*** Opening of Raw data ***

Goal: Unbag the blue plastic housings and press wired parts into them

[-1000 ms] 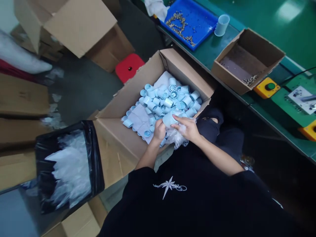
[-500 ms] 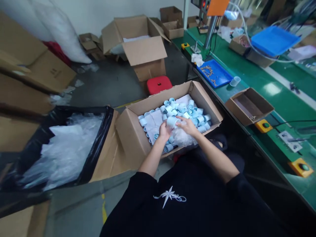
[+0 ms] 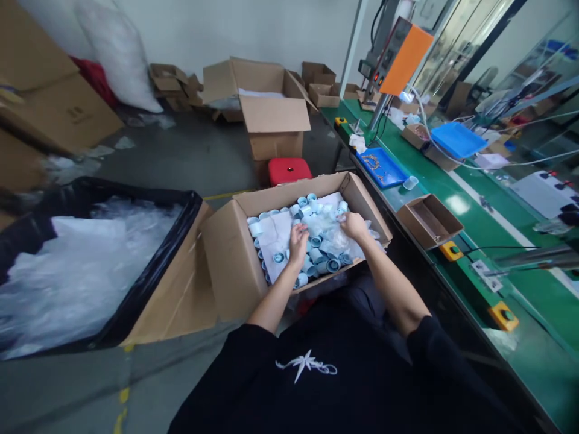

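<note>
A cardboard box [image 3: 230, 259] in front of me holds many light-blue plastic cups [image 3: 333, 265] and a white paper sheet [image 3: 274, 232]. Over the cups, my right hand [image 3: 355, 226] is closed on a crumpled clear plastic bag [image 3: 335, 237], which hangs down toward the middle of the box. My left hand [image 3: 298, 245] is above the paper's right edge, fingers slightly curled and apart, with no cup in it. The bag's left end comes close to those fingertips; whether they touch it is hard to see.
To the left, a black-lined box [image 3: 181, 241] is full of clear plastic bags [image 3: 90, 277]. A red stool [image 3: 289, 171] stands behind the cup box. On the right, a green workbench [image 3: 479, 241] carries a blue tray [image 3: 384, 169], a small carton [image 3: 429, 222] and yellow button boxes [image 3: 503, 316].
The cup that was between my hands is out of them. My hands have moved apart, the right one drawing the plastic bag to the right. The head view has shifted.
</note>
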Demonstrator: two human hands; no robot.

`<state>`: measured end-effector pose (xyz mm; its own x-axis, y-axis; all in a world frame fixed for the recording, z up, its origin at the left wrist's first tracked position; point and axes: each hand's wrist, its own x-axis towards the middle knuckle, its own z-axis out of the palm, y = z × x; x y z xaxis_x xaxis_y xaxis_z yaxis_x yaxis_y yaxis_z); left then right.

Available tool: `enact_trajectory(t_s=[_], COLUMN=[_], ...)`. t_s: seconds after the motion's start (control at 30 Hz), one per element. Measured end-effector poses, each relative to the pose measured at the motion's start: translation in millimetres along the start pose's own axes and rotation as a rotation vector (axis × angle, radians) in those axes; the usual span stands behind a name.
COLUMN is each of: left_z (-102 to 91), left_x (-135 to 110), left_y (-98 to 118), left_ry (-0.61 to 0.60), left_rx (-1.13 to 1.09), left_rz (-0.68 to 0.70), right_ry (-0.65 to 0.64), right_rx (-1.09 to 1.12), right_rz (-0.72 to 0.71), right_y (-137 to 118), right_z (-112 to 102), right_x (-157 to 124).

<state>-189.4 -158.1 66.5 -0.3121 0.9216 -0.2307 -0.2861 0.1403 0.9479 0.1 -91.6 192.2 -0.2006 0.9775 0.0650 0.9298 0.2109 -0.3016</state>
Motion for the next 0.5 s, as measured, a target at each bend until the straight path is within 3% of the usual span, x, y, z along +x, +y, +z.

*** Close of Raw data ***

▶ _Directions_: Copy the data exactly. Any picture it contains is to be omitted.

▶ _Task output_:
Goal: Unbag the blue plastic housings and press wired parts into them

[-1000 ms] 
[-500 ms] 
[+0 ms] 

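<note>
A cardboard box [image 3: 230, 259] in front of me holds many light-blue plastic cups [image 3: 333, 265] and a white paper sheet [image 3: 274, 232]. Over the cups, my right hand [image 3: 355, 226] is closed on a crumpled clear plastic bag [image 3: 335, 237], which hangs down toward the middle of the box. My left hand [image 3: 298, 245] is above the paper's right edge, fingers slightly curled and apart, with no cup in it. The bag's left end comes close to those fingertips; whether they touch it is hard to see.
To the left, a black-lined box [image 3: 181, 241] is full of clear plastic bags [image 3: 90, 277]. A red stool [image 3: 289, 171] stands behind the cup box. On the right, a green workbench [image 3: 479, 241] carries a blue tray [image 3: 384, 169], a small carton [image 3: 429, 222] and yellow button boxes [image 3: 503, 316].
The cup that was between my hands is out of them. My hands have moved apart, the right one drawing the plastic bag to the right. The head view has shifted.
</note>
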Demonstrator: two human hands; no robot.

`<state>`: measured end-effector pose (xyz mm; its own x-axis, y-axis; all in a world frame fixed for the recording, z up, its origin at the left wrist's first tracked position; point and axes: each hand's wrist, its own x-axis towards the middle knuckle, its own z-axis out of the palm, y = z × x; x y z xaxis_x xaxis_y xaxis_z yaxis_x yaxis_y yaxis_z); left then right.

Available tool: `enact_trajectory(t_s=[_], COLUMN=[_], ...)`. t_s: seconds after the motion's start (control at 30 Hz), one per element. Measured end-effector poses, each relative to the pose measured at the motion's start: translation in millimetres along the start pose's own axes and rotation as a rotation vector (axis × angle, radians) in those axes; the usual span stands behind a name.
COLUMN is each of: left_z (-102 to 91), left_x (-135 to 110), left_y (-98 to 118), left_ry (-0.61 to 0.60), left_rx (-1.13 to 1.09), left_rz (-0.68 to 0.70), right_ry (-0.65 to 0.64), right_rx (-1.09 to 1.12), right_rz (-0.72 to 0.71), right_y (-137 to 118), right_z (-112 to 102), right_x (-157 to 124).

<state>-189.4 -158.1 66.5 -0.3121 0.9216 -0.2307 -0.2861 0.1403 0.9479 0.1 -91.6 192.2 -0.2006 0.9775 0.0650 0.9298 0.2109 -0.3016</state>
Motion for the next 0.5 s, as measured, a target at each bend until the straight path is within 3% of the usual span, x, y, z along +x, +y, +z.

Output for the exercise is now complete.